● Exercise directions:
Repeat each record exactly as written, and drop any images.

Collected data
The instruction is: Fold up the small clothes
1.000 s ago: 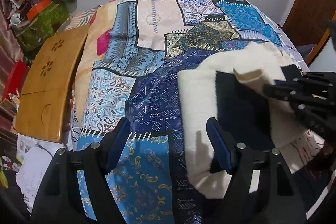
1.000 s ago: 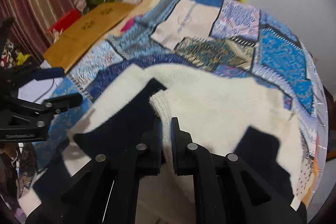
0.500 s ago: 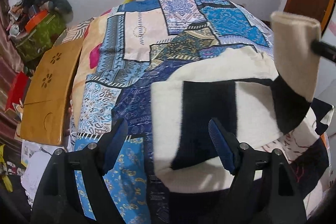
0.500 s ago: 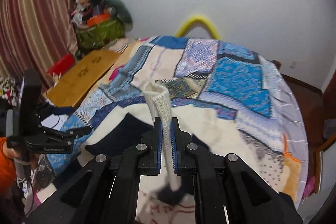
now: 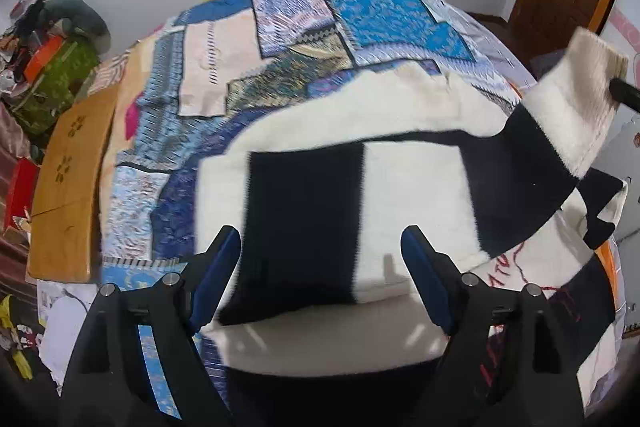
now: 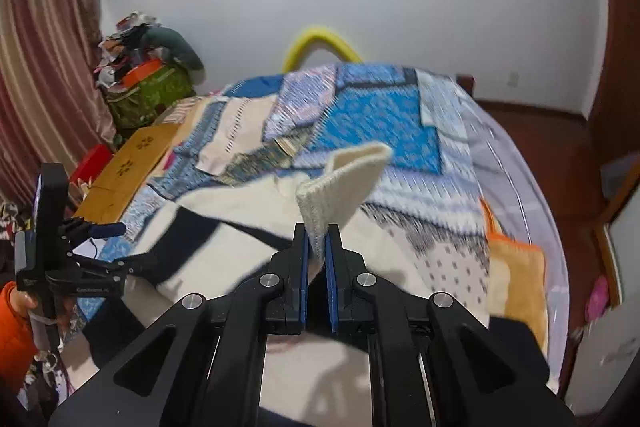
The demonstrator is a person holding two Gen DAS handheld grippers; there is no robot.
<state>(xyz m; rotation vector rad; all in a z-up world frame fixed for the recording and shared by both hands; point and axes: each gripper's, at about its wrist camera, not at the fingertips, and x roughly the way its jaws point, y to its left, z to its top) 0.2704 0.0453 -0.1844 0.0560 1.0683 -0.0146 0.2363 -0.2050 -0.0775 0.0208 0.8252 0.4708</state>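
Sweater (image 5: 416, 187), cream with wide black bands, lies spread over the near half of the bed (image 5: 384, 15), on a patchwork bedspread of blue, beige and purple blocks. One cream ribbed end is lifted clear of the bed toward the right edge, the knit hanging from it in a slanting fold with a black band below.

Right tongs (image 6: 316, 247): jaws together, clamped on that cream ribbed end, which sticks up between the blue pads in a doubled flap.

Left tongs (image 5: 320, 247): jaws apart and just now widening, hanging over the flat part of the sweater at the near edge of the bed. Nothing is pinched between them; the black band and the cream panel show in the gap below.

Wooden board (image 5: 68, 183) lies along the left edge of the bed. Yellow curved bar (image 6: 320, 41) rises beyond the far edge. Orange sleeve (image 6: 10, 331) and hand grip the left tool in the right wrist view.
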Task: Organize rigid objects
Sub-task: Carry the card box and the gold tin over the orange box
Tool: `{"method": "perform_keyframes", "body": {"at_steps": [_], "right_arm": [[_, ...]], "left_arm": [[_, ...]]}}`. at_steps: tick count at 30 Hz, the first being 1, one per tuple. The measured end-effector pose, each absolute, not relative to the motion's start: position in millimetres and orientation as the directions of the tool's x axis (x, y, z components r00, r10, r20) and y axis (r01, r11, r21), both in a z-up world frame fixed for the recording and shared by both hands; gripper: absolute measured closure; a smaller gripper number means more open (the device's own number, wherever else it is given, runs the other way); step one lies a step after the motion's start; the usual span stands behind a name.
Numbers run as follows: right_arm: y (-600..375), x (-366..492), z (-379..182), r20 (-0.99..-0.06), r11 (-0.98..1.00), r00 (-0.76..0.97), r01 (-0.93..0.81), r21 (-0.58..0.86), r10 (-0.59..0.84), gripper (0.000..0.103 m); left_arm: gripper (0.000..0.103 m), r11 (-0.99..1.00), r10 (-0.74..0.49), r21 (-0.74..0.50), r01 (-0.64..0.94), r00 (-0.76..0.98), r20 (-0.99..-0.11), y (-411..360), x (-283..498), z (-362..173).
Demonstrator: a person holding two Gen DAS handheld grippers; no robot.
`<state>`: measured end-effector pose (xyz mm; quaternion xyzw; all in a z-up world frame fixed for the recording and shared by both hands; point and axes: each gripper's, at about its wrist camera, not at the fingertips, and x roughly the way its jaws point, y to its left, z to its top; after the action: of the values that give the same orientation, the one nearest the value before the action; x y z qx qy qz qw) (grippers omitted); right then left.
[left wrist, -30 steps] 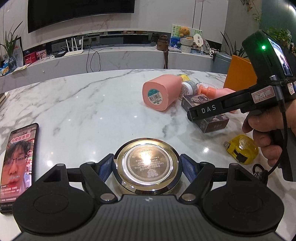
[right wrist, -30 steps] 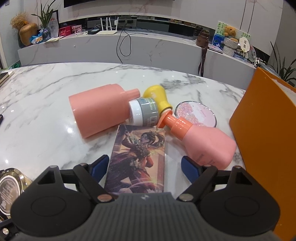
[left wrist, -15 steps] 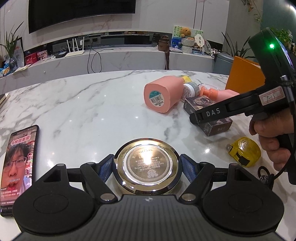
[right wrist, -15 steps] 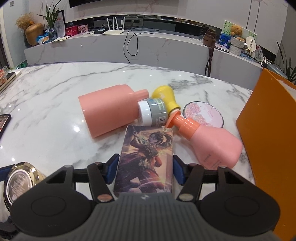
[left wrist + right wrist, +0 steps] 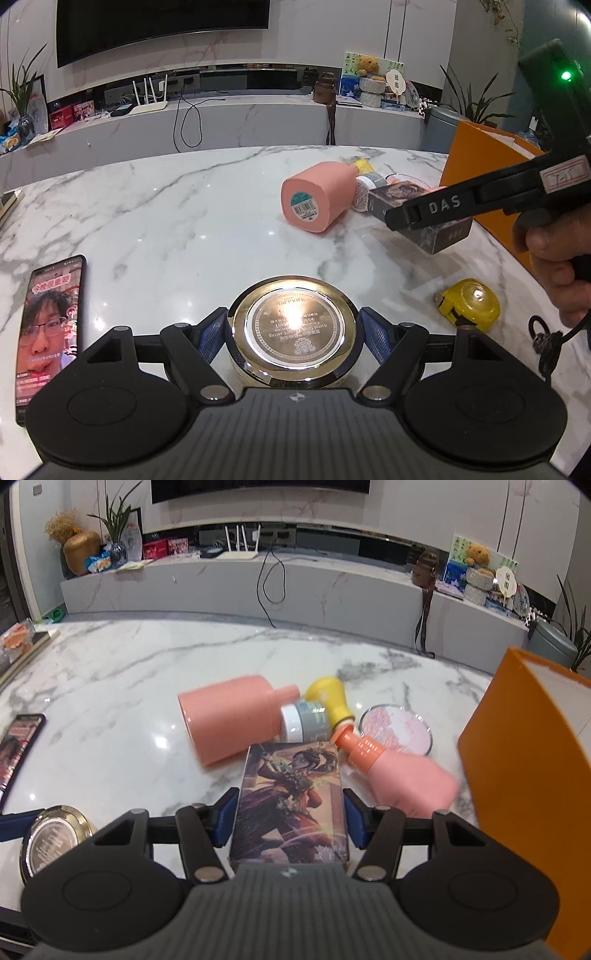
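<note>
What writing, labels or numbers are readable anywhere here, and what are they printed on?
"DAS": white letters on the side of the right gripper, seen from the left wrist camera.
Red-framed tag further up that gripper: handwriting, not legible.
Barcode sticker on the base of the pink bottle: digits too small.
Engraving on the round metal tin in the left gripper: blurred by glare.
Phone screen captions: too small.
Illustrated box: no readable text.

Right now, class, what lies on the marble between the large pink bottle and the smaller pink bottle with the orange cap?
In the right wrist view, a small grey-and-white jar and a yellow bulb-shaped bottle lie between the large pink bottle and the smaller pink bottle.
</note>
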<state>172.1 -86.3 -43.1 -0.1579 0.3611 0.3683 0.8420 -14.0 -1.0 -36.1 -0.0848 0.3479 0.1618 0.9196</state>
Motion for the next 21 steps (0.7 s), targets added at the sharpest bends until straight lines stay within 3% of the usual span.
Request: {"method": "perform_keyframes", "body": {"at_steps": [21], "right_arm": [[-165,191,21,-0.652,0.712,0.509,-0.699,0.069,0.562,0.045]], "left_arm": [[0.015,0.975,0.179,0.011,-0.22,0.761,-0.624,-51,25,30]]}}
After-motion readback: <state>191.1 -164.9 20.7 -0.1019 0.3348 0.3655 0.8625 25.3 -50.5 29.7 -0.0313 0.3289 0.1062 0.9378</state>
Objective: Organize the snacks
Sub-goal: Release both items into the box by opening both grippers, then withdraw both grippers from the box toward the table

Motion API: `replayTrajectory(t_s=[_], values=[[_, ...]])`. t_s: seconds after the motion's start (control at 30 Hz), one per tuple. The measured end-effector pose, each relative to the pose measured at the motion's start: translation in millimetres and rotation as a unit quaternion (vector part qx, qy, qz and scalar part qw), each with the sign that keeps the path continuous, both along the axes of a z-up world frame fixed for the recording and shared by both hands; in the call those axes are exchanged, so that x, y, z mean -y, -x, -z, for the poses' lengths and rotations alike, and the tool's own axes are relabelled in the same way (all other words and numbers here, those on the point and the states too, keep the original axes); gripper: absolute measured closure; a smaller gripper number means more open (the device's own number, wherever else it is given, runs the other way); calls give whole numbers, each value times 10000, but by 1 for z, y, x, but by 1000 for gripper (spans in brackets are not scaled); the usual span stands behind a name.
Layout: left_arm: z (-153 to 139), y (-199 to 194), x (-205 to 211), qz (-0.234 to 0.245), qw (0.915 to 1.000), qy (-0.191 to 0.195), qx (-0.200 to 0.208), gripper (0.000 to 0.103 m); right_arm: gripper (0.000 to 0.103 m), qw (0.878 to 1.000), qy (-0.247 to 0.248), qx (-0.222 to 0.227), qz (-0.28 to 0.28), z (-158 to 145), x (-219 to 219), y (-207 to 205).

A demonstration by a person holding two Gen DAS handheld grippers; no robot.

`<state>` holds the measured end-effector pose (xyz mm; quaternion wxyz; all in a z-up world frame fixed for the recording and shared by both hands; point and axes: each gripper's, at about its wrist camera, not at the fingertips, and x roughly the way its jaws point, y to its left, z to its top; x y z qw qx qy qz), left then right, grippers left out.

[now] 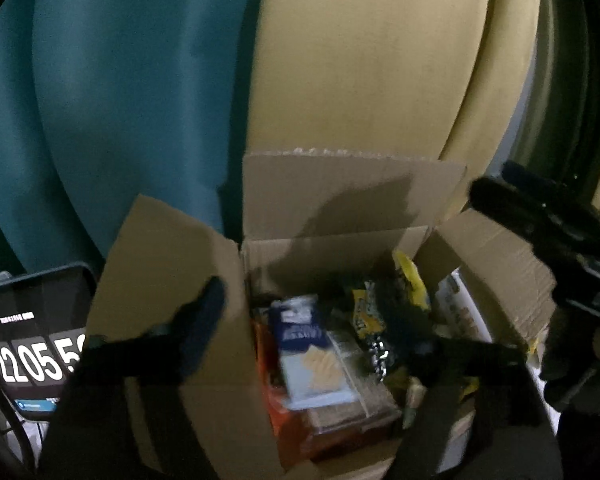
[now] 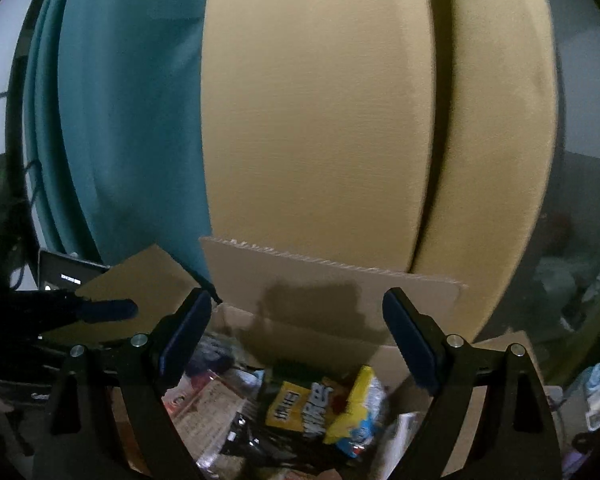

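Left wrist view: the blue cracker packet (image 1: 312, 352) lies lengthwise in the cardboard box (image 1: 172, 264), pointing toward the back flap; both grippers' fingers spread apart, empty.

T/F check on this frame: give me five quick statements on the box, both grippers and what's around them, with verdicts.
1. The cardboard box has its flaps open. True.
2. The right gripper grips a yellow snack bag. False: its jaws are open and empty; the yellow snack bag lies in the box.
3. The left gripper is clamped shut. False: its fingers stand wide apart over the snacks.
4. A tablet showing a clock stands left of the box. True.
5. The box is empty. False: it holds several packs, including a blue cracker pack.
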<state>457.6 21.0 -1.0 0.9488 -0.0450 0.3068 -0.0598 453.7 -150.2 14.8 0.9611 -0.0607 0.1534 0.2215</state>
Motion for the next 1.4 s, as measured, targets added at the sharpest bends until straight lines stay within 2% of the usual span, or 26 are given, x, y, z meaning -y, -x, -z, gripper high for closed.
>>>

● Written response:
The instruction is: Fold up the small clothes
1.000 s ago: 
1.000 s ago: 
0.500 s ago: 
0.500 s ago: 
now: 
now: 
The demonstrator is a person holding two Gen DAS handheld grippers; there is no robot.
<state>(xyz m; rotation vector rad; all in a z-up world frame fixed for the recording and shared by both hands; point and axes: each gripper's, at about its wrist camera, not at the fingertips, and x roughly the way its jaws point, y to its left, z to its top) 0.2704 0.0453 -0.1844 0.0560 1.0683 -0.0146 0.2363 -0.2050 -0.0775 0.0208 0.8252 0.4708</state>
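Sweater (image 5: 416, 187), cream with wide black bands, lies spread over the near half of the bed (image 5: 384, 15), on a patchwork bedspread of blue, beige and purple blocks. One cream ribbed end is lifted clear of the bed toward the right edge, the knit hanging from it in a slanting fold with a black band below.

Right tongs (image 6: 316, 247): jaws together, clamped on that cream ribbed end, which sticks up between the blue pads in a doubled flap.

Left tongs (image 5: 320, 247): jaws apart and just now widening, hanging over the flat part of the sweater at the near edge of the bed. Nothing is pinched between them; the black band and the cream panel show in the gap below.

Wooden board (image 5: 68, 183) lies along the left edge of the bed. Yellow curved bar (image 6: 320, 41) rises beyond the far edge. Orange sleeve (image 6: 10, 331) and hand grip the left tool in the right wrist view.
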Task: Organize rigid objects
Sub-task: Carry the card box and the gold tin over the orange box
Tool: `{"method": "perform_keyframes", "body": {"at_steps": [_], "right_arm": [[_, ...]], "left_arm": [[_, ...]]}}`. at_steps: tick count at 30 Hz, the first being 1, one per tuple. The measured end-effector pose, each absolute, not relative to the motion's start: position in millimetres and orientation as the directions of the tool's x axis (x, y, z components r00, r10, r20) and y axis (r01, r11, r21), both in a z-up world frame fixed for the recording and shared by both hands; gripper: absolute measured closure; a smaller gripper number means more open (the device's own number, wherever else it is given, runs the other way); step one lies a step after the motion's start; the usual span stands behind a name.
Numbers run as follows: right_arm: y (-600..375), x (-366..492), z (-379..182), r20 (-0.99..-0.06), r11 (-0.98..1.00), r00 (-0.76..0.97), r01 (-0.93..0.81), r21 (-0.58..0.86), r10 (-0.59..0.84), gripper (0.000..0.103 m); left_arm: gripper (0.000..0.103 m), r11 (-0.99..1.00), r10 (-0.74..0.49), r21 (-0.74..0.50), r01 (-0.64..0.94), r00 (-0.76..0.98), r20 (-0.99..-0.11), y (-411..360), x (-283..498), z (-362..173).
Demonstrator: a person holding two Gen DAS handheld grippers; no robot.
`<state>`: measured end-effector pose (xyz mm; quaternion xyzw; all in a z-up world frame fixed for the recording and shared by both hands; point and axes: each gripper's, at about its wrist camera, not at the fingertips, and x roughly the way its jaws point, y to its left, z to its top; after the action: of the values that give the same orientation, the one nearest the value before the action; x y z qx qy qz qw) (grippers omitted); right then left.
[left wrist, -30 steps] 
[right wrist, -30 steps] 
[left wrist, -15 steps] 
[right wrist, -15 steps] 
[left wrist + right wrist, +0 steps] 
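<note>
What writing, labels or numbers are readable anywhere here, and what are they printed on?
"DAS": white letters on the side of the right gripper, seen from the left wrist camera.
Red-framed tag further up that gripper: handwriting, not legible.
Barcode sticker on the base of the pink bottle: digits too small.
Engraving on the round metal tin in the left gripper: blurred by glare.
Phone screen captions: too small.
Illustrated box: no readable text.

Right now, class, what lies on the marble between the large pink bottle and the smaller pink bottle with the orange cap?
In the right wrist view, a small grey-and-white jar and a yellow bulb-shaped bottle lie between the large pink bottle and the smaller pink bottle.
</note>
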<state>172.1 -86.3 -43.1 -0.1579 0.3611 0.3683 0.8420 -14.0 -1.0 -36.1 -0.0848 0.3479 0.1618 0.9196</state>
Motion for the next 21 steps (0.7 s), targets added at the sharpest bends until straight lines stay within 3% of the usual span.
Request: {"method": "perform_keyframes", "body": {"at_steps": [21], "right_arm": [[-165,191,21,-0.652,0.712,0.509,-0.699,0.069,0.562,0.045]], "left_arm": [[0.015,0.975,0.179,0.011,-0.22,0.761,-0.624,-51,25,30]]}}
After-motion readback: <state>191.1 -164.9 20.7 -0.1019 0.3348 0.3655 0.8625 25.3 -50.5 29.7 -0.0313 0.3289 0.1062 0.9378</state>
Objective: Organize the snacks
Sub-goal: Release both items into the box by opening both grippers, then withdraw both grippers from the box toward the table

Motion API: `replayTrajectory(t_s=[_], values=[[_, ...]])`. t_s: seconds after the motion's start (control at 30 Hz), one per tuple. The measured end-effector pose, each relative to the pose measured at the motion's start: translation in millimetres and rotation as a unit quaternion (vector part qx, qy, qz and scalar part qw), each with the sign that keeps the path continuous, both along the axes of a z-up world frame fixed for the recording and shared by both hands; in the call those axes are exchanged, so that x, y, z mean -y, -x, -z, for the poses' lengths and rotations alike, and the tool's own axes are relabelled in the same way (all other words and numbers here, those on the point and the states too, keep the original axes); gripper: absolute measured closure; a smaller gripper number means more open (the device's own number, wherever else it is given, runs the other way); calls give whole numbers, each value times 10000, but by 1 for z, y, x, but by 1000 for gripper (spans in brackets are not scaled); the usual span stands behind a name.
Layout: left_arm: z (-153 to 139), y (-199 to 194), x (-205 to 211), qz (-0.234 to 0.245), qw (0.915 to 1.000), qy (-0.191 to 0.195), qx (-0.200 to 0.208), gripper (0.000 to 0.103 m); right_arm: gripper (0.000 to 0.103 m), qw (0.878 to 1.000), qy (-0.247 to 0.248), qx (-0.222 to 0.227), qz (-0.28 to 0.28), z (-158 to 145), x (-219 to 219), y (-207 to 205).

A demonstration by a person holding two Gen DAS handheld grippers; no robot.

`<state>` holds the measured end-effector pose (xyz mm; quaternion wxyz; all in a z-up world frame fixed for the recording and shared by both hands; point and axes: each gripper's, at about its wrist camera, not at the fingertips, and x roughly the way its jaws point, y to its left, z to its top; x y z qw qx qy qz), left then right, grippers left out.

[now] 
[now] 

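Left wrist view: the blue cracker packet (image 1: 312, 352) lies lengthwise in the cardboard box (image 1: 172, 264), pointing toward the back flap; both grippers' fingers spread apart, empty.

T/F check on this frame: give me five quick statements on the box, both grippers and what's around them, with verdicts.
1. The cardboard box has its flaps open. True.
2. The right gripper grips a yellow snack bag. False: its jaws are open and empty; the yellow snack bag lies in the box.
3. The left gripper is clamped shut. False: its fingers stand wide apart over the snacks.
4. A tablet showing a clock stands left of the box. True.
5. The box is empty. False: it holds several packs, including a blue cracker pack.
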<state>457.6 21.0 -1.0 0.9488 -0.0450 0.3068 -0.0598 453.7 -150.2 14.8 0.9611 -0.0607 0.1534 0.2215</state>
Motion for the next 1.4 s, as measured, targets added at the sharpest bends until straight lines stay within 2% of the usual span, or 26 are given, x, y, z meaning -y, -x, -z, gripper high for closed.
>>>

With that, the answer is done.